Sinais mezclado sobre el poder de la represalia persa
La demostración de fuerza en las calles de la capital contrasta con la caída del ritmo de las operaciones reales en el campo de batalla. El volumen de disparos de drones y cohetes iraníes ha disminuido considerablemente en comparación con las primeras semanas del conflicto armado. La reducción sugiere serios problemas logísticos o un intento deliberado de racionar municiones para defender el propio territorio contra invasiones terrestres.
Falhas en el espacio aéreo iraní fueron evidentes en los últimos movimientos tácticos. Bombardeiros Los B-52 estadounidenses surcaron los cielos del país sin sufrir ningún tipo de interceptación. El jefe de Agência de Inteligência de Estados Unidos de Defesa, James Adams, entregó un informe detallado a Congresso. El documento pinta un doble panorama de la amenaza enemiga y sus limitaciones estructurales.

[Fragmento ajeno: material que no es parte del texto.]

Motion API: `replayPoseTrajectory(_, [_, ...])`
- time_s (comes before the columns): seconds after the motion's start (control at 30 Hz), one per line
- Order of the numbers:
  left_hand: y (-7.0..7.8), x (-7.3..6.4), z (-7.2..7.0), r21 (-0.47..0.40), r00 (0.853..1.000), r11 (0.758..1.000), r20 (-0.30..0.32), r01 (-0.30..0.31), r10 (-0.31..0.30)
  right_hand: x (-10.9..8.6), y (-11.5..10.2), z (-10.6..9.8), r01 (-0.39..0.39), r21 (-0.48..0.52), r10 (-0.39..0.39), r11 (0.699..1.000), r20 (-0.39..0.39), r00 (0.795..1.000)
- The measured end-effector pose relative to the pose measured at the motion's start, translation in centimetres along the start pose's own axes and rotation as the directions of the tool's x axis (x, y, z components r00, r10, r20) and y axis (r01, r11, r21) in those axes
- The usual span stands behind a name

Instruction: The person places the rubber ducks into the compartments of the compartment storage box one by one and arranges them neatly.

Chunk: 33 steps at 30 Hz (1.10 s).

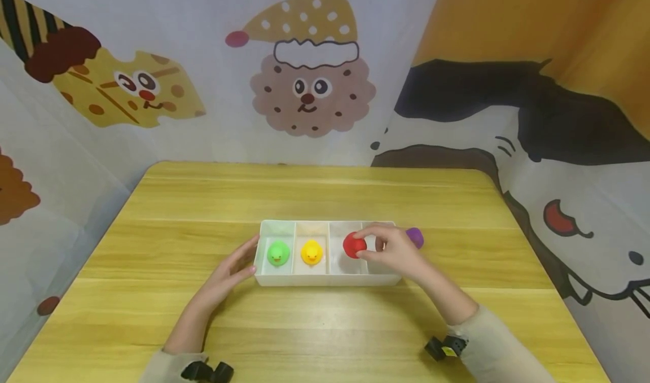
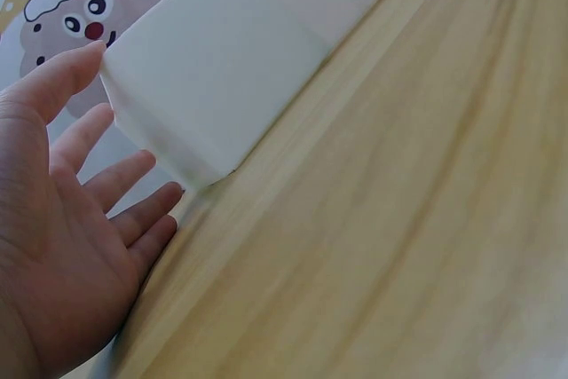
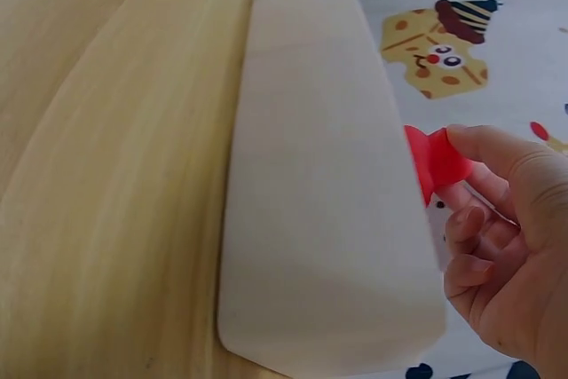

El teniente general confirmó la existencia de miles de drones kamikazes listos para su uso inmediato. Los dispositivos baratos Esses continúan amenazando las bases estadounidenses en Oriente Médio y los barcos comerciales. El informe destaca la obsolescencia de las fuerzas terrestres y aéreas convencionales del Irã. El desgaste causado por los bombardeos occidentales hizo que el ejército local fuera incapaz de ganar un enfrentamiento directo contra potencias tecnológicas superiores.